### Task to carry out
Your copy should hold the lines below from the first through the one that contains "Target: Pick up", each retyped exactly, and no pictures.

### Given data
________
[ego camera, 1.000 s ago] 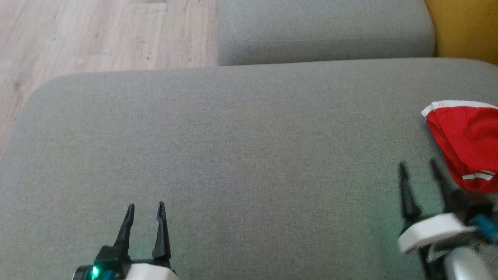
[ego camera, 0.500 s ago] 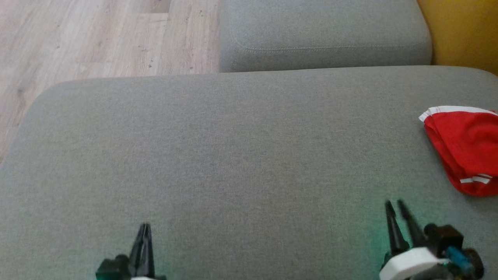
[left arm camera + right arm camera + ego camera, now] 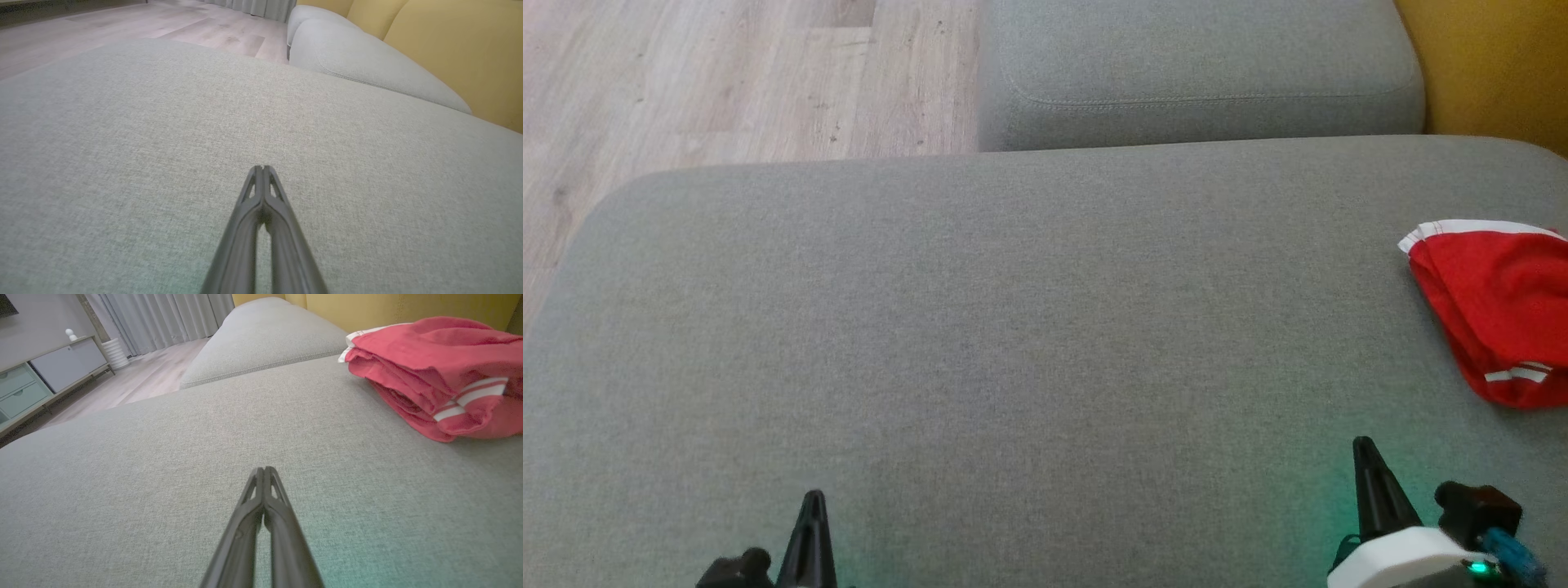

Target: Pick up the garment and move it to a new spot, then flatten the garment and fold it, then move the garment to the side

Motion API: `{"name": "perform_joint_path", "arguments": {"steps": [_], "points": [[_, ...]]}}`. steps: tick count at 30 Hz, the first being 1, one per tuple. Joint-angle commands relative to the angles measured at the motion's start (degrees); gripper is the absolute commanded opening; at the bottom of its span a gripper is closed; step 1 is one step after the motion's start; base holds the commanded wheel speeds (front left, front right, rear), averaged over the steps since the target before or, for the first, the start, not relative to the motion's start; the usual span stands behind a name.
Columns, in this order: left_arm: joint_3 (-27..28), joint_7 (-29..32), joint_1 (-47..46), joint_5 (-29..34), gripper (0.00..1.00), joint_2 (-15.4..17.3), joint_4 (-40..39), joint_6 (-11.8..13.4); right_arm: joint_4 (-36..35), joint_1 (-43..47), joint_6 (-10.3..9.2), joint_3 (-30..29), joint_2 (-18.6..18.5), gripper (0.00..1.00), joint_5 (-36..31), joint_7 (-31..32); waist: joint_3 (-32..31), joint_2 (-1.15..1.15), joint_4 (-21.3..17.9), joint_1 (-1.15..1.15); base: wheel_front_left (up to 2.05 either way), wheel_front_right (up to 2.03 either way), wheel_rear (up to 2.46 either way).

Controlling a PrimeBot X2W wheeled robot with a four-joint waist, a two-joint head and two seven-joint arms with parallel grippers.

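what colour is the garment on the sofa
Red, with white stripes and a white edge; the garment shows best in the right wrist view.

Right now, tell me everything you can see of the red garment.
The red garment is soft cloth with a white-trimmed edge and two white stripes near one corner. It lies folded in loose, rumpled layers on the grey sofa cushion, at the robot's right. The shut right pincer is apart from it.

A broad grey seat cushion [image 3: 1013,310] lay central. A second grey cushion [image 3: 1192,65] touched it at 12 o'clock, pale wood floor [image 3: 727,73] lay at 10 o'clock, a yellow backrest [image 3: 1494,65] at 2 o'clock. Farther off stood curtains [image 3: 163,318] and a low cabinet [image 3: 49,375].
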Motion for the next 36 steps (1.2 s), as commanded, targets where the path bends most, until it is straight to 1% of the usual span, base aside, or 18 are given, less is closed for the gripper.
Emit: {"name": "perform_joint_path", "arguments": {"steps": [1,34,36], "points": [[1.2,0.4,-2.7,-1.6,0.0,0.0,-2.1,-0.3,-2.1,-2.4,0.05,-0.4,-0.2,0.0,1.9,0.4,0.0,0.0,0.0,0.0,0.0,0.0,0.0],[4.7,5.7,-5.0,-22.4,0.0,0.0,-4.8,-2.4,-4.8,-4.5,0.17,-1.8,-0.2,0.0,24.8,5.5,0.4,0.0,-1.0,0.0,0.0,0.0,0.0],[5.1,6.2,-5.3,-24.4,0.0,0.0,-5.0,-2.6,-5.0,-4.7,0.18,-2.0,-0.2,0.0,26.9,5.9,0.4,0.0,-1.1,0.0,0.0,0.0,0.0]]}}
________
### Answer to the exercise
[ego camera, 1.000 s ago] 
[ego camera, 0.500 s ago] 
[left arm camera + right arm camera + ego camera, now] 

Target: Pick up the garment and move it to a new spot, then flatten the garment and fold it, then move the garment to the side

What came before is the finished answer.